Daiichi Sankyo initiates Phase II study of valemetostat to treat ATL

11th December 2019 (Last Updated December 11th, 2019 10:13)

Daiichi Sankyo has dosed the first patient in a Phase II study to evaluate the efficacy and safety of valemetostat (DS-3201) in patients with relapsed/refractory adult T-cell leukemia-lymphoma (ATL).

Daiichi Sankyo has dosed the first patient in a Phase II study to evaluate the efficacy and safety of valemetostat (DS-3201) in patients with relapsed/refractory adult T-cell leukemia-lymphoma (ATL).
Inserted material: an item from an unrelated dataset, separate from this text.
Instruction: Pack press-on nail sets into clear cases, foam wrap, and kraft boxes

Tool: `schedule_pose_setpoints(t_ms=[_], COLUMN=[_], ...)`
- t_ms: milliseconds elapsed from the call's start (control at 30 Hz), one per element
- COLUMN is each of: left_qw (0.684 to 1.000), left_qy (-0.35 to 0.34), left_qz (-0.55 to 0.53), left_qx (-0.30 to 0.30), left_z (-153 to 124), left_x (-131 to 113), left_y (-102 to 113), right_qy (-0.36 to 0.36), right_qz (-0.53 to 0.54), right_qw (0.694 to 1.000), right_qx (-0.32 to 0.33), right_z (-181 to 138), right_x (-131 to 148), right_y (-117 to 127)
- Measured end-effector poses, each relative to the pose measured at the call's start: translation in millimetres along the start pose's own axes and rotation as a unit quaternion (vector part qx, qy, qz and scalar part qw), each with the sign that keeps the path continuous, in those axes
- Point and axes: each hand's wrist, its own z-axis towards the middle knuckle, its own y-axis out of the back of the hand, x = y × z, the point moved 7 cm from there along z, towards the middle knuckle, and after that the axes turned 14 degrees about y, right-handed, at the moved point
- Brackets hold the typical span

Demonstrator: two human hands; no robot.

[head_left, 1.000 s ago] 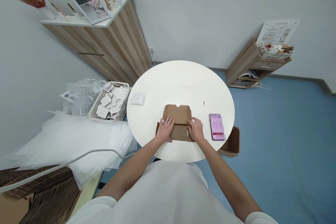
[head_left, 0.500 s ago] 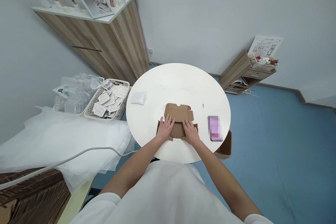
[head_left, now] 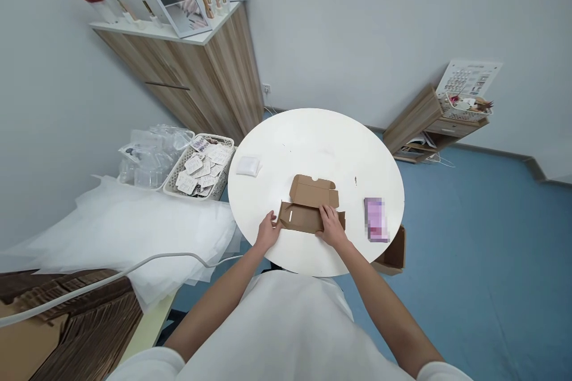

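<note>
The half-curled left hand [head_left: 269, 231] touches the cardboard box [head_left: 306, 218], any pinch unclear; to its right, the right hand [head_left: 331, 226] rests open across it.

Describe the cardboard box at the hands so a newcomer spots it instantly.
Find the round white table. Toward the person's side lies an opened cardboard box, left hand at its left end, right hand on its right. Unlike the white packet and the phone flanking it, it's brown with a notched flap.
</note>
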Motion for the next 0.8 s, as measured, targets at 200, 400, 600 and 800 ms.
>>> schedule_pose_setpoints(t_ms=[200,400,600,800], left_qw=[1.000,0.997,0.998,0.997], left_qy=[0.003,0.006,-0.041,-0.074], left_qz=[-0.016,-0.035,-0.018,0.016], left_qx=[-0.023,-0.072,-0.054,-0.019], left_z=[0.4,0.2,-3.6,-18.2], left_x=[-19.7,-24.0,-44.2,-48.1], left_y=[4.3,8.6,-10.5,-16.4], right_qy=[-0.004,-0.001,0.008,0.021], right_qz=[0.014,0.025,0.020,0.009], right_qw=[1.000,1.000,1.000,1.000], right_qx=[-0.010,-0.010,0.008,0.005], right_z=[1.9,2.1,6.2,7.6], right_x=[2.6,5.0,6.4,7.7], right_y=[0.2,-0.3,-1.7,0.4])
The first patient for the pivotal trial of valemetostat was dosed in Japan.

Valemetostat is an investigational EZH1/2 dual inhibitor that targets epigenetic regulation by inhibiting the EZH1, as well as EZH2 enzymes, which regulate gene expression by acting through histone methylation.

The open-label, multi-centre, single-arm Phase II study will evaluate valemetostat as a monotherapy in patients with ATL who were treated with mogamulizumab or at least one systemic chemotherapy.

Daiichi Sankyo initiated the trial based on preliminary findings from an ongoing Phase I study in patients with several types of NHL.

Valemetostat is evaluated in Phase I clinical development for several types of NHLs, including ATL, peripheral T-cell lymphoma (PTCL) and B-cell lymphomas. Patients are currently being enrolled for the trial in the US and Japan.

Daiichi Sankyo Oncology Clinical Development Department, Oncology Function Valemetostat global team leader Kaszushi Araki said: “Valemetostat is a novel targeted therapy that has demonstrated preliminary potential in several types of NHL, including ATL, which represents one of the greatest areas of need among lymphoma patients, particularly in Japan.

“Valemetostat is the only EZH1/2 dual inhibitor in clinical development, and our programme includes translational research to improve understanding of underlying disease mechanisms and treatment response.”

The study’s primary efficacy endpoint is overall response rate (ORR). Investigator-assessed ORR, complete remission rate, time to response, duration of response, progression-free survival and overall survival are the secondary endpoints.

Safety endpoints including adverse events and a number of pharmacokinetic, pharmacodynamic and biomarker endpoints will be evaluated as part of the study.

For this trial, the company is expected to enrol about 25 patients in Japan.